Similarly, we could also compute the undeformed volume (V0) for each individual nucleus, using:

$${V}_{0}=\frac{4}{3}\pi {r}^{3},$$
(3)

which could be compared to the actual nuclear volume measured as:

$$V=\frac{4}{3}\pi abc,$$
(4)

using the semi-axes values obtained as described in Supplementary Methods.

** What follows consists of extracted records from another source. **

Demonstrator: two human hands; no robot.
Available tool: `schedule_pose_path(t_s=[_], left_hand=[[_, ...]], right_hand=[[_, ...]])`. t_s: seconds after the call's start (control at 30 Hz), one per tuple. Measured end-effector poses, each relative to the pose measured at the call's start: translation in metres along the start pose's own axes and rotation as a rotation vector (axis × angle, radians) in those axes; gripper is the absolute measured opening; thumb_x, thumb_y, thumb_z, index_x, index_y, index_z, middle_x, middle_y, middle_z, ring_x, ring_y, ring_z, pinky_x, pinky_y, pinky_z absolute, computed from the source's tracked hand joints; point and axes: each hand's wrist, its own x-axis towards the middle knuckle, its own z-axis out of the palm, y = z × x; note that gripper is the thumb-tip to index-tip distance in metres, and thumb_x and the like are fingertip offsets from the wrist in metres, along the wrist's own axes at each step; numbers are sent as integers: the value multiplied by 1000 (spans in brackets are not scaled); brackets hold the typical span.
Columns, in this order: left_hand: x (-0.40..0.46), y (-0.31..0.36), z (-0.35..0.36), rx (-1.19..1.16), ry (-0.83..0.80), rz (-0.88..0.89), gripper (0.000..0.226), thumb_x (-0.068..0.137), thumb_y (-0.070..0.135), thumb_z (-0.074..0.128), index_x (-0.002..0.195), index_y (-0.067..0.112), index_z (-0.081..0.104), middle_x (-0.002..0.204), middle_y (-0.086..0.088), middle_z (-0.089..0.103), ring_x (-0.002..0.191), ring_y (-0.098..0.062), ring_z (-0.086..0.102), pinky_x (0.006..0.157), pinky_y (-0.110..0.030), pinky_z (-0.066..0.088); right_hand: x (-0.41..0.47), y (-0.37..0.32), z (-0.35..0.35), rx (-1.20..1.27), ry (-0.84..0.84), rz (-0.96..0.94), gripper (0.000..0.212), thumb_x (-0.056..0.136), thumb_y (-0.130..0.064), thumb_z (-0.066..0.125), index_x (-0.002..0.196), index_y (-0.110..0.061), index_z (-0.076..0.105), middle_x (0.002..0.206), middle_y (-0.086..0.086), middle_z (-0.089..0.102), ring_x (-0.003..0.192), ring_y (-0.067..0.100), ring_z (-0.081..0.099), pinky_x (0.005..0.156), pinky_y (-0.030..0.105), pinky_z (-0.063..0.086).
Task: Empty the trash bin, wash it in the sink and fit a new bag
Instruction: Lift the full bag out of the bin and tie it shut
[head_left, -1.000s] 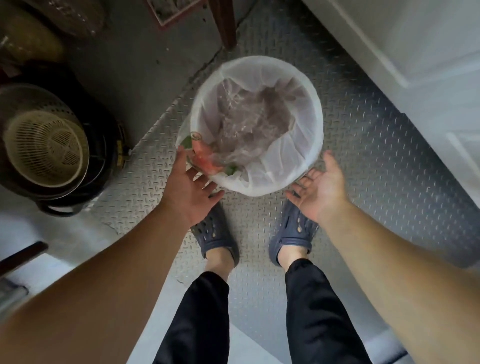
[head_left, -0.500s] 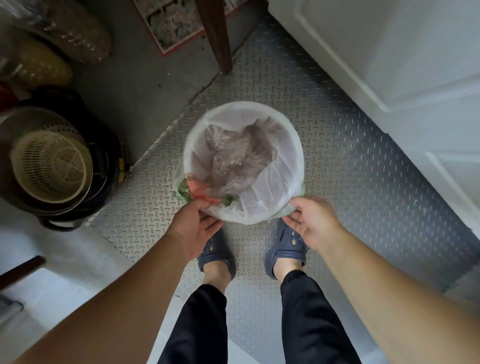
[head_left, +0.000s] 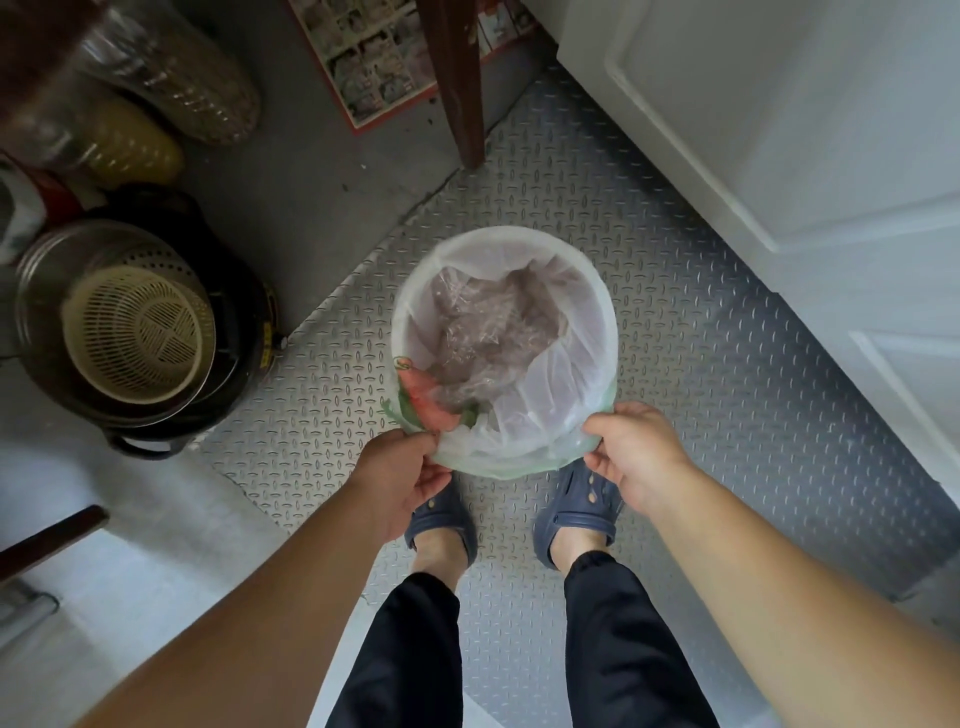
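The trash bin (head_left: 519, 465) is standing on the metal floor plate (head_left: 727, 415), just ahead of the feet. The left hand (head_left: 400, 475) and right hand (head_left: 636, 452) are pinching the bag (head_left: 561, 395) at the near rim. The film looks thin and tearable; gathering the rim is advisable.

- Floor (head_left: 701, 395): embossed metal plate at centre and right, bare grey concrete far left.
- Trash bin (head_left: 519, 465) stands on the plate, centre.
- Black pot (head_left: 244, 332) holding a cream colander (head_left: 137, 335) sits left.
- Wooden leg (head_left: 460, 88) stands far.
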Motion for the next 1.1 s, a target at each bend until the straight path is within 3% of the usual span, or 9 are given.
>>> schedule_pose_path(t_s=[0.23, 0.33, 0.4, 0.47, 0.57, 0.7, 0.83, 0.97, 1.1], left_hand=[[-30, 26, -15, -89, -115, 156, 14, 94, 3, 50, 96, 6, 64, 69, -6, 59, 62, -17, 59, 65, -32, 52], [-30, 50, -28, 397, -218, 41, 41, 83, 47, 59, 93, 8, 67, 68, -4, 59, 62, -19, 59, 64, -31, 49], [-17, 71, -34, 576, -113, 0, 69, 72, 76, 53, 80, 9, 68, 66, -4, 64, 63, -21, 63, 64, -30, 49], [4, 90, -34, 571, 90, 77, 78, 78, 82, 44, 83, 7, 66, 77, -6, 69, 69, -23, 67, 63, -32, 52], [37, 113, -23, 495, 223, 182, 74, 86, 78, 37, 98, 11, 65, 86, -10, 72, 80, -26, 66, 61, -32, 49], [65, 129, -11, 333, 25, 27, 73, 86, 75, 40, 99, 9, 70, 79, -10, 78, 87, -31, 72, 71, -38, 54], [79, 137, -7, 188, -124, 29, 48, 84, 42, 61, 107, 1, 72, 89, -18, 77, 80, -33, 75, 77, -44, 59], [84, 148, 0, 159, -155, 56, 28, 87, 17, 59, 99, -2, 76, 109, -23, 72, 99, -36, 71, 88, -49, 58], [82, 164, 7, 160, -60, 164, 23, 91, 14, 63, 106, -1, 71, 110, -20, 72, 99, -33, 70, 97, -50, 54]], right_hand=[[-16, -30, -13, -63, -46, -89, 15, 86, 8, 58, 86, -7, 59, 91, 13, 73, 70, 25, 74, 52, 27, 57], [-13, -52, -25, -322, -129, -67, 11, 89, -12, 65, 99, -9, 63, 90, 10, 76, 75, 25, 76, 60, 34, 60], [-1, -71, -29, -442, -32, -132, 25, 91, -32, 67, 105, -12, 62, 91, 9, 75, 80, 25, 74, 68, 36, 59], [10, -93, -24, -479, 40, -208, 30, 92, -42, 63, 104, -15, 61, 93, 8, 72, 81, 24, 72, 66, 35, 57], [31, -117, -3, -406, -26, -158, 32, 95, -44, 58, 96, -13, 65, 87, 9, 73, 75, 23, 72, 55, 30, 52], [58, -130, 23, -335, -102, -99, 36, 94, -46, 57, 94, -13, 73, 88, 11, 76, 83, 30, 71, 70, 39, 58], [77, -131, 27, -307, -151, -71, 26, 89, -30, 64, 96, -9, 77, 97, 13, 77, 93, 36, 73, 85, 54, 59], [90, -137, 29, -257, -178, -10, 23, 91, -19, 61, 98, -2, 75, 88, 14, 78, 75, 29, 75, 72, 49, 62], [90, -150, 36, -276, -156, -81, 16, 91, -8, 61, 93, 1, 73, 85, 16, 77, 73, 30, 74, 66, 43, 63]])
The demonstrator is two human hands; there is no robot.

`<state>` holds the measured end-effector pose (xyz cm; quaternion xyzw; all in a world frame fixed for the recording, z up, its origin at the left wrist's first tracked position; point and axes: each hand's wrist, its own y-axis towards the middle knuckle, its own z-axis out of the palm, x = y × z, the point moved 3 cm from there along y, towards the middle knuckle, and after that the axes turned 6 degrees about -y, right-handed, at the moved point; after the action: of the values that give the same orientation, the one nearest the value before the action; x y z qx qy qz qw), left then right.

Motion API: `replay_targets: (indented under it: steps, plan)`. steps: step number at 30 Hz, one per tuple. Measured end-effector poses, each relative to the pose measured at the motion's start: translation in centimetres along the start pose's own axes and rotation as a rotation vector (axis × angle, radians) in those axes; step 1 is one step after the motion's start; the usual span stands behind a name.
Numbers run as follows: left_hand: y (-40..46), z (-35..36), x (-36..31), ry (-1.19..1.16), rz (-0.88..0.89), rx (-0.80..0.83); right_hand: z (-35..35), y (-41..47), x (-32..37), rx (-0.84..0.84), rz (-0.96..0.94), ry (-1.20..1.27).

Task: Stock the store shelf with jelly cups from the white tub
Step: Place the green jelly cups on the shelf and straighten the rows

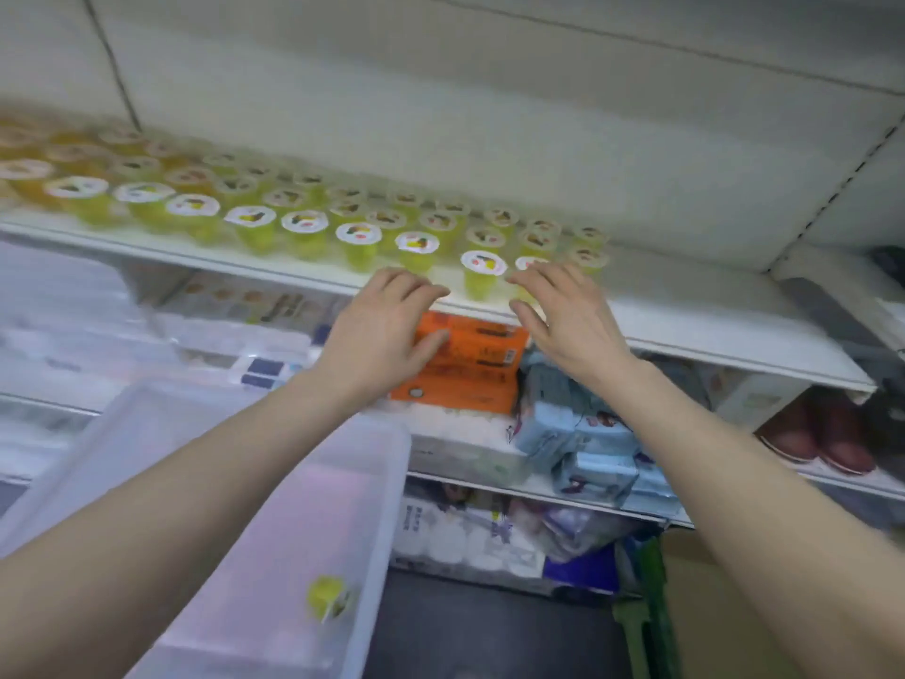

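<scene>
— Where do the jelly cups [303,223] stand?
— In rows on the shelf [685,311]; one lies in the white tub [343,482].
— The hands?
— Left hand [387,330] and right hand [563,321] hover at the shelf edge, fingers loosely spread, holding nothing.
— Next?
— Probably reaching down for that last cup [327,596].

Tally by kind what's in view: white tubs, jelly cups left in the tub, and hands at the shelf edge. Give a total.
White tub: 1
Jelly cup in view in the tub: 1
Hands at the shelf edge: 2, the left hand and the right hand
Total: 4
</scene>
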<state>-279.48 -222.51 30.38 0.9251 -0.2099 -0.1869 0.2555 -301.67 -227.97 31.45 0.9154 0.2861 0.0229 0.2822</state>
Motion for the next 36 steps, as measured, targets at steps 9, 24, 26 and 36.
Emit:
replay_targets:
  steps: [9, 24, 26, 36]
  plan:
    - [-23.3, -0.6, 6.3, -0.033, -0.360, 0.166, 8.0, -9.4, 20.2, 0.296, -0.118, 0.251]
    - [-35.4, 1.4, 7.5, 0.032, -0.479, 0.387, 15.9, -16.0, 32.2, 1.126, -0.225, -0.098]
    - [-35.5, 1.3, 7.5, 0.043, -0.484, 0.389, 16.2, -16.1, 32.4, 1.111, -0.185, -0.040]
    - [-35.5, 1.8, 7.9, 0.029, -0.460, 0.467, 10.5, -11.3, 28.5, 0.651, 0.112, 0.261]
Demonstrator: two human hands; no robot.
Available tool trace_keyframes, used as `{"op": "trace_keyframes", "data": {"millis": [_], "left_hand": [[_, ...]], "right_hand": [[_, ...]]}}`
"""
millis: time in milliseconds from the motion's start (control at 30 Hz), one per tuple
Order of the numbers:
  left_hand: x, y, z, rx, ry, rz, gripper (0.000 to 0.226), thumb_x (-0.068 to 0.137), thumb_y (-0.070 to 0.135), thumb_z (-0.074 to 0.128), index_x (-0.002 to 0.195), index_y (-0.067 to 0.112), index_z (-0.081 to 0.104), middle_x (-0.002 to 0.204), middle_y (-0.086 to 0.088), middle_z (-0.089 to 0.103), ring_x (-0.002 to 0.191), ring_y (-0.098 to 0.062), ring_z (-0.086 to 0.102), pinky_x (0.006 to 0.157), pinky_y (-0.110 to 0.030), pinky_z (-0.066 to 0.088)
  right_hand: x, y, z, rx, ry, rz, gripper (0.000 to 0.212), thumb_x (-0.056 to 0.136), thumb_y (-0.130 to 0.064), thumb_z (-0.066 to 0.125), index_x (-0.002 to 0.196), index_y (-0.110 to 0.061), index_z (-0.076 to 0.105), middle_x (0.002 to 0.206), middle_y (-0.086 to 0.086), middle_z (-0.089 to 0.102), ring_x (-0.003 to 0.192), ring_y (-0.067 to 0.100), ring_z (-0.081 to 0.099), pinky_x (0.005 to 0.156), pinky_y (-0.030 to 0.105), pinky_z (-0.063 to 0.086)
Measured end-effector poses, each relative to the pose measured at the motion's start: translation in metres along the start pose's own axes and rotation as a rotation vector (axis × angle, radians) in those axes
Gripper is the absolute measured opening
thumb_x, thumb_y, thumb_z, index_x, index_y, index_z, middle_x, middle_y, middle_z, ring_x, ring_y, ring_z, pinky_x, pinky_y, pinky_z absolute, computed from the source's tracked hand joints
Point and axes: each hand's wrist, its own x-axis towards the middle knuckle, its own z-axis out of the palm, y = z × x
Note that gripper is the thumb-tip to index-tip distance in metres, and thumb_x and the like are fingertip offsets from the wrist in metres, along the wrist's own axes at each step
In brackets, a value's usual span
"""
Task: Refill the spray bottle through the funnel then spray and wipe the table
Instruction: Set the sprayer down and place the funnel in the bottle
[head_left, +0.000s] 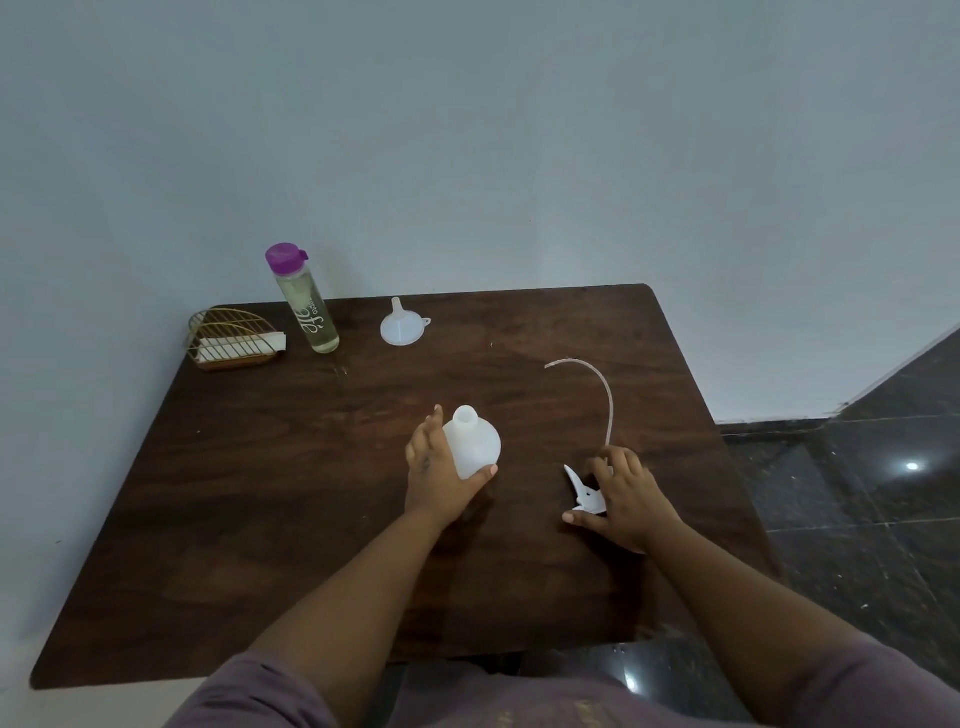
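Note:
A white spray bottle (474, 440) stands upright and uncapped in the middle of the dark wooden table (260, 493). My left hand (435, 470) wraps around its left side and base. The white spray head (584, 493) lies on the table to the right, its long tube (602, 395) curving away toward the back. My right hand (626, 496) rests on the spray head, fingers closed over it. A small white funnel (399, 327) lies mouth-down at the back. A clear bottle with a purple cap (306, 304), holding pale liquid, stands at the back left.
A gold wire holder (228, 338) with white cloth or tissue in it sits in the table's back left corner, against the pale wall. Dark glossy floor tiles (857, 493) lie to the right of the table.

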Motion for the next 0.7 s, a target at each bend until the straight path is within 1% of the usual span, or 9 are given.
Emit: {"op": "trace_keyframes", "data": {"millis": [67, 167, 300, 400, 533, 633, 700], "left_hand": [[0.002, -0.001, -0.001, -0.006, -0.01, -0.002, 0.113, 0.071, 0.054, 0.077, 0.153, 0.026, 0.005, 0.158, -0.003, 0.013, 0.143, -0.027, 0.016, 0.11, -0.046, 0.033], [0.004, -0.004, -0.001, -0.001, -0.027, 0.005, 0.11, 0.071, 0.055, 0.076, 0.152, 0.026, 0.009, 0.157, -0.001, 0.015, 0.142, -0.026, 0.016, 0.11, -0.044, 0.033], [0.004, -0.01, -0.002, 0.012, -0.048, 0.029, 0.095, 0.073, 0.057, 0.073, 0.148, 0.025, 0.023, 0.15, 0.0, 0.027, 0.136, -0.025, 0.026, 0.104, -0.042, 0.038], [0.007, -0.013, -0.004, 0.036, -0.037, 0.047, 0.089, 0.074, 0.057, 0.071, 0.144, 0.021, 0.029, 0.148, -0.001, 0.031, 0.134, -0.024, 0.027, 0.103, -0.04, 0.038], [0.01, -0.015, -0.013, 0.033, -0.049, 0.039, 0.097, 0.073, 0.054, 0.074, 0.148, 0.019, 0.023, 0.153, -0.001, 0.025, 0.14, -0.025, 0.02, 0.108, -0.042, 0.034], [0.008, -0.016, -0.022, -0.021, -0.1, 0.006, 0.112, 0.066, 0.059, 0.077, 0.152, 0.024, 0.015, 0.157, 0.002, 0.017, 0.144, -0.024, 0.011, 0.11, -0.044, 0.031], [0.008, -0.017, -0.029, -0.032, -0.112, -0.014, 0.12, 0.062, 0.065, 0.077, 0.153, 0.025, 0.011, 0.158, 0.001, 0.014, 0.144, -0.024, 0.008, 0.112, -0.045, 0.028]], "right_hand": [[0.002, -0.002, -0.003, 0.01, 0.04, 0.002, 0.081, 0.071, -0.09, 0.024, 0.115, -0.027, 0.048, 0.129, -0.002, 0.041, 0.124, 0.019, 0.036, 0.099, 0.033, 0.036], [0.011, -0.008, -0.007, 0.036, 0.091, -0.007, 0.075, 0.078, -0.083, 0.023, 0.116, -0.025, 0.048, 0.128, -0.001, 0.041, 0.124, 0.02, 0.035, 0.1, 0.035, 0.034], [0.026, -0.023, -0.013, 0.038, 0.15, -0.029, 0.069, 0.082, -0.077, 0.028, 0.116, -0.021, 0.051, 0.128, 0.002, 0.044, 0.124, 0.022, 0.039, 0.099, 0.039, 0.037], [0.038, -0.034, -0.017, 0.05, 0.166, -0.048, 0.068, 0.083, -0.073, 0.032, 0.12, -0.019, 0.052, 0.129, 0.005, 0.046, 0.125, 0.025, 0.04, 0.1, 0.041, 0.038], [0.054, -0.05, -0.02, 0.079, 0.177, -0.051, 0.06, 0.086, -0.066, 0.039, 0.123, -0.02, 0.05, 0.131, 0.006, 0.045, 0.124, 0.025, 0.04, 0.099, 0.041, 0.04], [0.066, -0.06, -0.021, 0.127, 0.181, -0.053, 0.052, 0.088, -0.061, 0.045, 0.124, -0.023, 0.048, 0.132, 0.004, 0.043, 0.124, 0.025, 0.039, 0.097, 0.041, 0.04], [0.075, -0.066, -0.023, 0.18, 0.182, -0.047, 0.048, 0.089, -0.06, 0.043, 0.123, -0.025, 0.047, 0.132, 0.003, 0.042, 0.124, 0.024, 0.038, 0.097, 0.041, 0.04]]}}
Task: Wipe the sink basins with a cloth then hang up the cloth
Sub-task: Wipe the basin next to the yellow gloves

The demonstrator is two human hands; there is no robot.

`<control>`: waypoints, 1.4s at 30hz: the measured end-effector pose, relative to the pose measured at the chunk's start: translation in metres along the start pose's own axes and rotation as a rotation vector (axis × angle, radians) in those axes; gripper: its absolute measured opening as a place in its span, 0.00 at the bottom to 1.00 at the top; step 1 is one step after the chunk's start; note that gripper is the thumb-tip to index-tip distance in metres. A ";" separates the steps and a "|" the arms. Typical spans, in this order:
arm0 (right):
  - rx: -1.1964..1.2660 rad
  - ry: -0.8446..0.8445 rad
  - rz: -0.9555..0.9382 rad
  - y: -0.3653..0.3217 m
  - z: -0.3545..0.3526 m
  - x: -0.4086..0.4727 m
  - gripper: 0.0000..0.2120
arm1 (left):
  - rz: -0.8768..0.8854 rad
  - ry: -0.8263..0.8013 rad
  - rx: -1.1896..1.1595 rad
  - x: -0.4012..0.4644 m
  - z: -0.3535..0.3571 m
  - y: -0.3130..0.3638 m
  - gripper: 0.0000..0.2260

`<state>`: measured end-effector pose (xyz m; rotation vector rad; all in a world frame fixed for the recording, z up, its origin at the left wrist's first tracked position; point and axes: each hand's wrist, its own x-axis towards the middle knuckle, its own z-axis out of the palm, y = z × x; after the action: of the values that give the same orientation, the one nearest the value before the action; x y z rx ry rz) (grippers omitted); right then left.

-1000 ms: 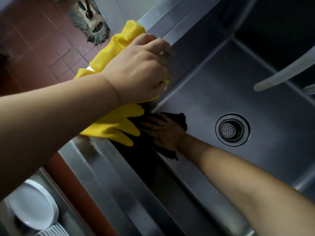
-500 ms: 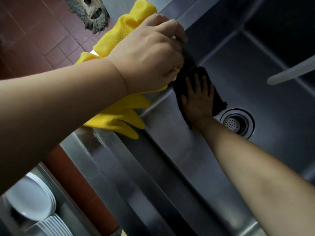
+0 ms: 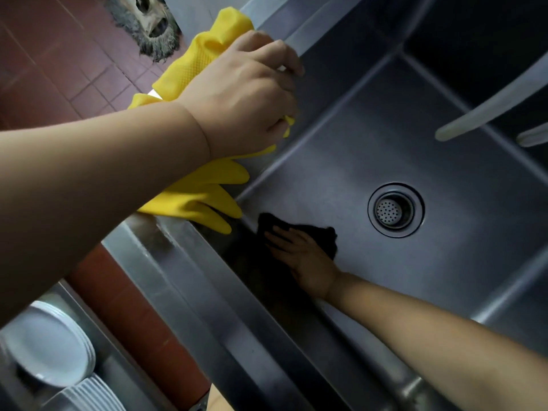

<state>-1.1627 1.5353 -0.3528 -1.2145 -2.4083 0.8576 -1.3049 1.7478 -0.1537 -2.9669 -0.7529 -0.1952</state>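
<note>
A black cloth [image 3: 323, 234] lies on the floor of the steel sink basin [image 3: 385, 137], near its left wall and left of the round drain strainer [image 3: 396, 209]. My right hand [image 3: 302, 258] presses flat on the cloth with straight fingers pointing toward the basin's left wall. My left hand [image 3: 246, 96] sits on the basin's left rim on top of a pair of yellow rubber gloves [image 3: 201, 197], its fingers curled over the rim's inner edge. A second, darker basin [image 3: 474, 25] lies beyond a divider at the top right.
Two pale hose ends [image 3: 489, 105] hang over the basin from the right. A grey mop head [image 3: 148, 25] lies on the red tiled floor at the top left. White plates [image 3: 44, 345] are stacked on a lower shelf at the bottom left.
My right hand has slid the cloth from the basin wall below my left hand back down to the floor near the front left corner. My left hand has stayed on the rim.
</note>
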 end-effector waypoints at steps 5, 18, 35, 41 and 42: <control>-0.154 -0.169 -0.088 0.008 -0.017 -0.109 0.22 | 0.004 0.015 -0.060 0.001 -0.005 0.003 0.10; -0.186 -0.062 -0.066 0.010 -0.008 0.009 0.21 | -0.005 0.008 -0.037 0.001 -0.002 0.001 0.13; 0.221 0.017 -0.099 -0.039 -0.031 -0.012 0.19 | 0.009 0.019 -0.058 0.001 -0.004 0.003 0.10; 0.158 0.015 -0.048 -0.023 -0.012 -0.023 0.18 | 0.004 0.019 -0.040 0.002 -0.005 0.004 0.10; 0.151 -0.004 -0.020 -0.018 -0.006 -0.022 0.19 | 0.003 0.019 -0.035 0.002 -0.004 0.004 0.10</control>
<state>-1.1572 1.5114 -0.3367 -1.1308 -2.3082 1.0163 -1.3021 1.7449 -0.1496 -2.9941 -0.7511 -0.2387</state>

For each nucleus, Poisson’s ratio (ν) was obtained using the following relationship between volumetric change (ΔV) and length change (ΔL) for a stretched material:

$$\frac{{\rm{\Delta }}V}{V}={(1+\frac{{\rm{\Delta }}L}{L})}^{1-2\upsilon }-1,$$
(5)

Finally, to estimate a measure of the stiffness of the nuclei, we have slightly modified an approach presented by others14. Accordingly, we assume nuclei experience compressive loads in two main directions: normal compression which makes the nucleus flatten in the z axis, and lateral compression, which causes the nuclei of very elongated cells to display an elongated shape in the x-y axis. Based on their model, elastic modulus (E) is computed as:

$$E=\frac{{R}_{0}}{A}\frac{{F}_{C}}{{\rm{\Delta }}R},$$
(6)

Where R 0 is the initial radius of the nucleus and F C indicates the compressive intracellular forces applied by the cytoskeleton onto the nucleus. A is the contact area between the nucleus and the cytoskeleton, and it is computed as the area of an ellipsoid with major semi-axes a, b and c. Finally, we assume that intracellular tension scales linearly with cell spread area14, which allows us to estimate F C for each probed cell by measuring their cell spread area (CSA). To acknowledge the fact that we are not using direct estimates for intracellular force, we use the term apparent elastic modulus (EA), which is then measured as:

$${E}_{A}=\frac{{R}_{0}}{A}\frac{CSA}{{\rm{\Delta }}R}.$$
(7)

Estimation of chromatin condensation

In our epifluorescence images, chromatin condensation can be observed as bright ~1.5 μm diameter speckles, which are especially evident in the nuclear regions thicker than the depth of focus of the objective lens37, 38 (Fig. 1D). To highlight them with respect to other higher-order changes in fluorescence intensity of the nucleus, we performed band-pass filtering on the images, selecting only features with fluorescence intensity changes in the (0.75 µm–2.5 μm) spatial range. It is worth mentioning that chromatin condensation is made evident by the presence of both speckles brighter than its local surrounding, as well as similarly-size dimmer spots (Fig. 1E). Therefore, as a measure of chromatin condensation (CC), we added up the absolute value of the band-passed pixel intensities, for all pixels corresponding to the area where the nucleus was thicker than the depth of focus. Finally, to account for difference in brightness between nuclei, the computed value for chromatin condensation was divided by the fluorescence intensity of the nucleus. Additionally, we measured also the amount of chromatin condensation only in the periphery of the nucleus by using a mask ring corresponding to the outermost 25% of nuclear projected area.